I’ve just returned from the ACFW conference in Minneapolis, which is why I missed posting at the end of last week. It was great to reconnect with old friends, brush up on craft related topics, think about the business end of things, and oh yeah, eat food that someone else cooked!Here I am with four of my favorite ACFWer’s. From the left: Tammy Alexander, Deb Raney, Meredith Efken, me, and Jill Eileen Smith. Yippee for the opportunity ACFW provides to old friends to gather!
But now back to my research trip travel log…
Did I mention how lovely it was to arrive at Varlet Farm? First of all, Belgian countryside is beautiful, with crops of wheat and potatoes and barley planted on fields that aren’t nearly as flat as central Illinois. And where we have beautiful red-winged blackbirds, they have striking black and white magpies flying here and there. The fields are smaller than here in the US, smaller even than northern France. Western Belgian is somewhat hilly—though I think you’d call them ridges rather than hills. During the Great War, all of the high ground was fought over again and again. Fields are also occasionally broken by a wood, a village . . . or a cemetery. Every village had a cluster of small, brick homes with tiled roofs and one high church steeple, the churches seemingly too elaborate for each modest town.
Charlotte’s custom is to greet her guests with a friendly smile and homemade apple pie, coffee or tea. We’d arrived too late in the day to go out sight-seeing, so I spent a couple hours poring over Charlotte’s book collection in a cozy little reading nook. When I found my way downstairs I heard voices with definite English and Scottish accents.
There, sitting in yet another welcoming alcove, were three older gentlemen sharing an evening drink.
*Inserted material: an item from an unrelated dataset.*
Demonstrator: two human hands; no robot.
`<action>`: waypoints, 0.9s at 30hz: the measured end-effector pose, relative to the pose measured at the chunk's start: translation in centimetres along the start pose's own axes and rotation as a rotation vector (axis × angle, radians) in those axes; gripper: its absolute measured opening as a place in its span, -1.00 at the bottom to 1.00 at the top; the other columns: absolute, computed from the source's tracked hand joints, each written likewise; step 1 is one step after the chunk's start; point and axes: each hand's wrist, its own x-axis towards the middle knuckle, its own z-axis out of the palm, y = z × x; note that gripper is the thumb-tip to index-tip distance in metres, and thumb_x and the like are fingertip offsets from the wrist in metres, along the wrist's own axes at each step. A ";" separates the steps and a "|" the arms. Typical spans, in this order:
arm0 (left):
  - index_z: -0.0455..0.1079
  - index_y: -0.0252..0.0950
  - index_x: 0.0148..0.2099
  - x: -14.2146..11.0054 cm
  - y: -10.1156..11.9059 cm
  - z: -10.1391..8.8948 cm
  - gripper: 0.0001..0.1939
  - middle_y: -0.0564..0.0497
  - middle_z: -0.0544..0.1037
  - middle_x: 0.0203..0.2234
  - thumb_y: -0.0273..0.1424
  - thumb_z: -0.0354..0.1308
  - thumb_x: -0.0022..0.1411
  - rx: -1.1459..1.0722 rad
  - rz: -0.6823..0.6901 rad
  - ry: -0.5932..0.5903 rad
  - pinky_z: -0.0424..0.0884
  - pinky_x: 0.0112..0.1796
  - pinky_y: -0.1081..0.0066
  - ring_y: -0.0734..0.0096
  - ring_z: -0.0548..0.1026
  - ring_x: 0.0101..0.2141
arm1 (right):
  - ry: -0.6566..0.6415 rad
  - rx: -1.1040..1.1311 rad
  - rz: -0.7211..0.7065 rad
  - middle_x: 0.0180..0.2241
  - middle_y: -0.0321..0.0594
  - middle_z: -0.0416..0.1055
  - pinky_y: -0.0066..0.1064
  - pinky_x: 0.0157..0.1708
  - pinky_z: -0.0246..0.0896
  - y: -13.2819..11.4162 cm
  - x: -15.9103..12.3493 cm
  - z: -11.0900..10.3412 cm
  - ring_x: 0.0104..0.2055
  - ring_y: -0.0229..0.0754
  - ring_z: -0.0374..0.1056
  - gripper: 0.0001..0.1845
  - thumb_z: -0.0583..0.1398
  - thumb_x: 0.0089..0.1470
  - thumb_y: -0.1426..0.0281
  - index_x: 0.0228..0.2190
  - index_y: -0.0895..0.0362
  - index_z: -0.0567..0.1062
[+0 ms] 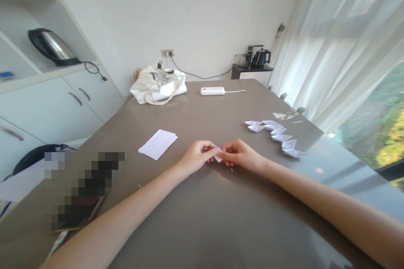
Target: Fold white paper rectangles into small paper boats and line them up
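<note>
Between the fingertips of both hands is a small folded piece of white paper (218, 157), mostly covered by the fingers. My left hand (199, 152) pinches its left side, and my right hand (237, 152) pinches its right side, just above the table. Left of my hands lies a stack of white paper sheets (158, 144). To the right, several folded paper boats (282, 137) stand in a staggered line, apart from my right hand.
The grey-brown table (202, 222) carries a white bag (158, 84) and a white power bank (212, 91) with a short cable at the back. Paper scraps (280, 115) lie near the right edge. A blurred-out dark device (85, 206) is beside my left forearm.
</note>
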 end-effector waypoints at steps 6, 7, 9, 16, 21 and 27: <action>0.38 -0.36 -0.47 -0.3 0.5 0.2 -0.80 0.09 0.42 -0.62 -0.31 0.18 0.06 -0.035 0.013 0.121 0.21 -0.49 0.54 0.54 0.34 -0.54 | -0.085 0.021 0.014 -0.48 -0.22 0.50 -0.55 -0.63 0.08 -0.6 -0.2 0.3 -0.61 -0.38 0.24 -0.66 0.23 -0.03 0.13 -0.47 0.19 0.49; 0.37 -0.36 -0.47 -0.3 0.4 0.2 -0.80 0.09 0.42 -0.62 -0.31 0.17 0.06 -0.040 0.014 0.119 0.22 -0.49 0.54 0.53 0.34 -0.54 | -0.082 0.026 0.017 -0.48 -0.22 0.50 -0.55 -0.63 0.09 -0.6 -0.2 0.4 -0.61 -0.38 0.25 -0.66 0.23 -0.03 0.14 -0.47 0.20 0.49; 0.36 -0.35 -0.47 -0.2 0.2 0.1 -0.79 0.08 0.42 -0.61 -0.29 0.16 0.08 -0.041 0.014 0.099 0.24 -0.48 0.53 0.53 0.34 -0.54 | -0.075 0.045 0.032 -0.50 -0.25 0.48 -0.54 -0.63 0.08 -0.4 -0.2 0.4 -0.61 -0.37 0.26 -0.68 0.23 -0.04 0.16 -0.46 0.19 0.49; 0.36 -0.27 0.01 -0.1 -0.3 -0.7 -0.57 -0.10 0.48 -0.18 -0.25 0.24 0.09 0.179 0.329 0.034 0.39 -0.22 0.40 0.35 0.47 -0.22 | 0.068 0.180 0.117 -0.69 -0.40 0.24 -0.55 -0.68 -0.13 -0.3 0.1 -0.5 -0.67 -0.44 0.08 -0.80 0.26 -0.12 0.32 -0.61 0.20 0.44; 0.49 -0.20 -0.16 -0.4 0.4 -1.3 -0.83 -0.07 0.51 -0.14 -0.40 0.18 0.16 0.574 0.619 0.059 0.31 -0.03 0.32 0.33 0.45 -0.11 | 0.018 0.389 0.165 -0.68 -0.39 0.25 -0.56 -0.66 -0.11 0.0 0.2 -1.2 -0.66 -0.45 0.07 -0.78 0.28 -0.14 0.32 -0.60 0.21 0.42; 0.46 -0.26 -0.24 -0.7 0.5 -0.8 -0.83 -0.05 0.57 -0.30 -0.36 0.06 0.25 0.607 0.564 0.153 0.37 -0.19 0.42 0.37 0.50 -0.26 | 0.017 0.240 0.115 -0.63 -0.31 0.35 -0.56 -0.68 -0.12 -0.1 0.2 -1.0 -0.66 -0.43 0.11 -0.64 0.24 -0.07 0.13 -0.56 0.21 0.42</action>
They introduced themselves and I to them, and I went to get my husband who’d been enjoying the farm then taking a rest in our lovely suite.
Gordon Hall, the Scotsman, was a War Tour Guide from The War Research Society. Meeting him was another one of those moments! Amazingly, he’d never stayed in Charlotte’s B&B before, and just happened to be there for me to reap the benefit. I’d originally planned to go to two museums, one in Ypres called In Flanders Field and another in Peronne, France, whose name escapes me at the moment. I was told to skip those because they take a non-traditional, more modern attitude about the war, trying to gloss over some of the details in the hope of putting the war behind us as a people.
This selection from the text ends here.